Clarisse Loughrey, The Independent:

While you won’t find much truth in Baz Luhrmann’s dramatization of his cradle-to-grave life, the Australian filmmaker delivered something much more compelling: an American fairy tale.

David Rooney, THR:

If the writing too rarely lives up to the astonishing visual impact, the director’s affinity for his showman subject is both contagious and exhausting. Luhrmann’s taste for operatic spectacle is evident throughout, resulting in a film that exults in moments of great melodrama as much as in theatrical artifice and vigorously entertaining performances. As for the big question of whether Butler could successfully cement himself as one of the most indelible icons in American pop culture history, the answer is an unqualified yes. His stage moves are sexy and hypnotic, his soulful, lost mama’s son quality is worthy of a swoon, and he captures the tragic paradox of a phenomenal success story that clings tenaciously to the American dream even as it continues to crumble in his hands.

Austin Butler as Elvis Presley

For Luhrmann, these are familiar reviews that evoke critical opinions about his earlier works, such as Red Mill!, Australia, and Gatsby the magnificent. These films have also received praise for their distinctive style and creativity while being criticized for doing so at the expense of the story. However, these assessments have often been at odds with wider public opinion, as Luhrmann remains a hugely popular filmmaker with audiences, his unique style and typically romantic themes having established him as a profitable director and auteur.

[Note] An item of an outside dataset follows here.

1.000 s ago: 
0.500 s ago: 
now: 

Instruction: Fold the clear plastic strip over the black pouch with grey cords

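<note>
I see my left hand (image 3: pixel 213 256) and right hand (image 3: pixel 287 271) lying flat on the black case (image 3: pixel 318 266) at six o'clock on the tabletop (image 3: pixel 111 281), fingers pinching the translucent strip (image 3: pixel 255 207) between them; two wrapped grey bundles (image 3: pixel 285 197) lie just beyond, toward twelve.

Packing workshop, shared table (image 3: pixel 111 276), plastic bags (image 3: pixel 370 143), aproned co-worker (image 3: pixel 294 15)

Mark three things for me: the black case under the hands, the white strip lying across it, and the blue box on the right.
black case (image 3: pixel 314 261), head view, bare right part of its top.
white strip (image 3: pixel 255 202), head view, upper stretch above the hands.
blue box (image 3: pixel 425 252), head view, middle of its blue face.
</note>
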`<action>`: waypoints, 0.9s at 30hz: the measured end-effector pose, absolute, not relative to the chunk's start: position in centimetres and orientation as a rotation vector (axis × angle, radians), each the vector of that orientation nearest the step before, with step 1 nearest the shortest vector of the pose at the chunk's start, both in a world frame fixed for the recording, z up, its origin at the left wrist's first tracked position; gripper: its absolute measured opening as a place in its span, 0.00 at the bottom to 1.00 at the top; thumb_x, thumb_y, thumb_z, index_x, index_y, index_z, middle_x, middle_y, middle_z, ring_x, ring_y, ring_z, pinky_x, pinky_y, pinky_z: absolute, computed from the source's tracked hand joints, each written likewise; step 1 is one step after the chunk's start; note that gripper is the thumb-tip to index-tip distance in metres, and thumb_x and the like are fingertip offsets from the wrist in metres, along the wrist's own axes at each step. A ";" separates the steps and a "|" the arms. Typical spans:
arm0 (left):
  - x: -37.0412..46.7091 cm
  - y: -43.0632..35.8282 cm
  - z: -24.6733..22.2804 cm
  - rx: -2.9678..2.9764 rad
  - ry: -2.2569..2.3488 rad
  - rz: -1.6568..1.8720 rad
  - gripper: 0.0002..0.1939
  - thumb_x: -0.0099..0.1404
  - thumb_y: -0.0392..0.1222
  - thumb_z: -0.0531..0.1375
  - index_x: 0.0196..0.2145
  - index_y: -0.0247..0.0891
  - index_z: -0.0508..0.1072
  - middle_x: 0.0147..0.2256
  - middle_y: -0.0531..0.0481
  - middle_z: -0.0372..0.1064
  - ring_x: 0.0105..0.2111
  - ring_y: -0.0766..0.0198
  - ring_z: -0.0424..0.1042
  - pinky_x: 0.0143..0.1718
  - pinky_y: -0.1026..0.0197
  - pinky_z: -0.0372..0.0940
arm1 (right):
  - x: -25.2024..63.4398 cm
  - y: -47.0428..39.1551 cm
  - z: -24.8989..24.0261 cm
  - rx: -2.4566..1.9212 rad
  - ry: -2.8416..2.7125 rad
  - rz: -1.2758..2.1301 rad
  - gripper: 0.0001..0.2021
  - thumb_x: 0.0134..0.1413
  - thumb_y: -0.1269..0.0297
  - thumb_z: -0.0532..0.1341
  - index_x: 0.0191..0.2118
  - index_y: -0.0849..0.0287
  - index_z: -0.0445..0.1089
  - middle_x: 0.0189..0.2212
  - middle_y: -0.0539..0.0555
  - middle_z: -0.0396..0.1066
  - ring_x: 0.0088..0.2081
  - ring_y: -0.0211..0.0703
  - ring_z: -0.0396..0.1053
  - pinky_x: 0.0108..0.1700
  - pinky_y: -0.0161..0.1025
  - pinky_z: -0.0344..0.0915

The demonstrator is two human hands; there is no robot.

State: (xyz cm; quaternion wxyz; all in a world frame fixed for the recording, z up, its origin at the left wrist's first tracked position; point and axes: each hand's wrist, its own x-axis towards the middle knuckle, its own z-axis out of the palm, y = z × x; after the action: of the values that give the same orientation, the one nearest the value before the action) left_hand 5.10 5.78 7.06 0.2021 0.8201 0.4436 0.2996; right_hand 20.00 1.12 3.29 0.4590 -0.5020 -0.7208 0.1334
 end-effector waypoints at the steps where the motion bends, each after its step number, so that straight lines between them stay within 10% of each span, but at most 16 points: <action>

That being said, Elvis‘ runtime is noticeably longer than most of his other films, which may well test audiences’ enthusiasm against films like Romeo + Juliet and Ballroom strictly.

With Elvis currently receiving mixed reviews, it still appears to be Luhrmann’s most successful film since Red Mill!. As such, it seems likely that the rock and roll biopic will also do well financially when it hits cinemas around the world next month. However, given that the director appears to have his own dedicated fan base, and Luhrmann’s unique visual style has proven to be divisive for audiences, it can be hard to say what influence this critical reception will ultimately have on Elvisthe overall performance of.

More: Does Austin Butler Really Sing In Elvis?